This is the limit of force that the material can withstand without risk of permanent damage. Push any material past its stress point, and it will break or become structurally weakened in a way that makes its future performance unreliable. Naturally, you need to know the stress point of any material you use, and (unless you are trying to break a particular object) you must avoid subjecting a material to any force beyond that point.
In our lives, and as it relates to our bodies, stress works much the same way, but it is not so simple. First, there are more forms of stress to contend with (physical, mental and emotional). Second, our personal breaking points in all these areas are not nearly as clear or predictable as the breaking point of, say, a piece of metal or wood. Third, because we are living organisms, not inert materials, we have a dynamic response to stress: While too much stress can certainly break us down, our built-in adaptation response to stress can also make us stronger. For example, if you have watched the Life Time Fitness LeanSource Speed Up Your Metabolism DVD (you can pick up a copy at any of our clubs or at the educational section of our Web site at http://store.lifetimefitness.com), you know how pushing our bodies to a point mildly past their current comfort zone encourages them to adapt by becoming more capable and resilient.
Mental-emotional stress works a bit differently.
It, too, can have a powerful physical effect, but that effect is rarely positive. The stress you feel when you are pressed for time or money, when you are worried about a relationship or pressured by your job – these forms of stress generally manifest as anxiety. You might experience anxiety as a jittery feeling, as tightness in the chest, neck or shoulders, or as a gnawing in the pit of your stomach. These are all cues that your body is experiencing some level of fight-or-flight response.
The net effect is the release of cortisol and other hormones that essentially break down your body in an effort to provide you with an emergency supply of energy and strength. In an emergency, these hormones come in handy, but over time, these same hormones can cause imbalances that utterly undermine your long-term health. Bottom line: The more consistently you are stressed out, the more consistently your body is going to be breaking itself down.
Clearly, it’s a good idea to seek out certain types of stress challenges, and to avoid others – but how?

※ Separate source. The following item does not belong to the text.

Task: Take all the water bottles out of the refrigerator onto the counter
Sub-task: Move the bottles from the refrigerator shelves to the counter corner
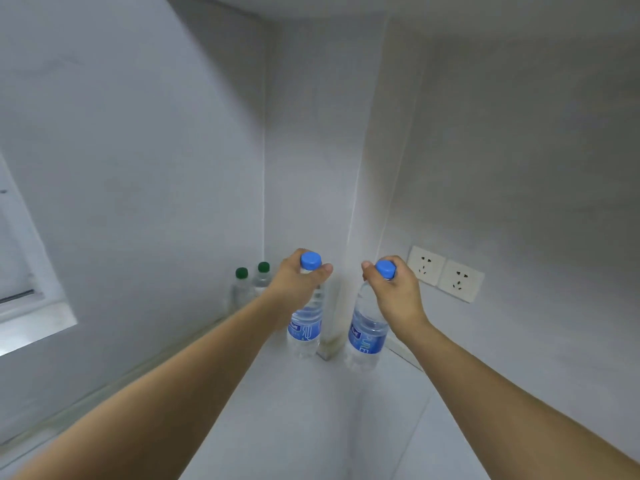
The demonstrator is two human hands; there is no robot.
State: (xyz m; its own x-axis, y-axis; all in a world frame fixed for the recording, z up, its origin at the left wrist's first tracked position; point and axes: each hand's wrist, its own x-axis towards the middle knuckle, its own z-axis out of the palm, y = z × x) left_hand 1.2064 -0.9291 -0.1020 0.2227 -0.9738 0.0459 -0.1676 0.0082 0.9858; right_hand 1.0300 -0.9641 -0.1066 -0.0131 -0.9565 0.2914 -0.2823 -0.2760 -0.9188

This issue of Experience Life offers some excellent suggestions, and also equips you with strategies for better managing the various types of stress that come your way. But I think it is also important for each of us to spend time each day simply putting things in perspective. It’s important for us to consider whether the stress response we are having is really merited by the situation at hand.
When you feel your anxiety levels rising, remember that the fight-or-flight response you’re feeling was developed over millions of years for purposes of emergency survival in the wild. In the context of your daily, modern life, it’s unlikely to do you much good. It’s also important for us to recognize that there are many all over the world who really are hungry for food and water, who have no clothing or shelter or access to medical help. Seen in this context, many of our own daily worries seem far less immediate and daunting, and perhaps less deserving of the massive anxiety we afford them.
With this in mind, I encourage you to step back from your own stress for a moment. Take a deep breath, and as you exhale, count your blessings. Release your worries, or simply accept them for what they are – and if you can, let yourself smile through them. There is virtually no life challenge that isn’t better handled from a place of hope, gratitude and positive belief. Which is just one more reason not to let stress get the best of you.